Return the data below unchanged. Drop any pictures.

(DATA EXTRACT)

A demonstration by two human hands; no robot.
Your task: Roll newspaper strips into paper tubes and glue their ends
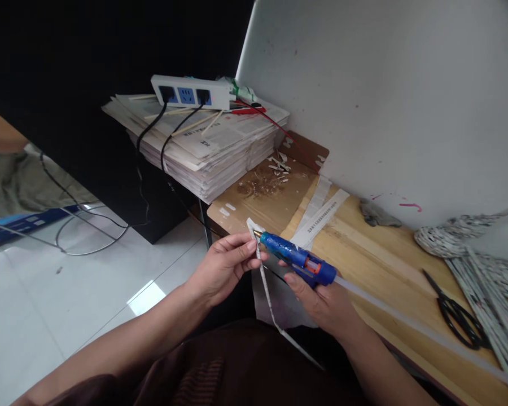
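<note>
My right hand [328, 301] is closed round a blue glue gun [298, 260] with a long clear glue stick [410, 324] trailing out of its back. The gun's metal tip touches the top of a thin white paper strip [265, 279]. My left hand [224, 265] pinches that strip near its upper end; the strip hangs down towards my lap. Both hands are just off the front corner of a wooden table [364, 248].
A stack of newspapers [207, 149] carries a white power strip [190, 92] with black cords. Paper scraps [275, 169] and white paper strips [322, 217] lie on the table. Black scissors [457, 313] and rolled paper sticks [486, 282] lie at right, below a white wall [385, 84].
</note>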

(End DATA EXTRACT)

▶ **TASK OUTPUT**:
A demonstration by two human hands; no robot.
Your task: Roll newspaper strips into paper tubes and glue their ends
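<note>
My right hand [328, 301] is closed round a blue glue gun [298, 260] with a long clear glue stick [410, 324] trailing out of its back. The gun's metal tip touches the top of a thin white paper strip [265, 279]. My left hand [224, 265] pinches that strip near its upper end; the strip hangs down towards my lap. Both hands are just off the front corner of a wooden table [364, 248].
A stack of newspapers [207, 149] carries a white power strip [190, 92] with black cords. Paper scraps [275, 169] and white paper strips [322, 217] lie on the table. Black scissors [457, 313] and rolled paper sticks [486, 282] lie at right, below a white wall [385, 84].
</note>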

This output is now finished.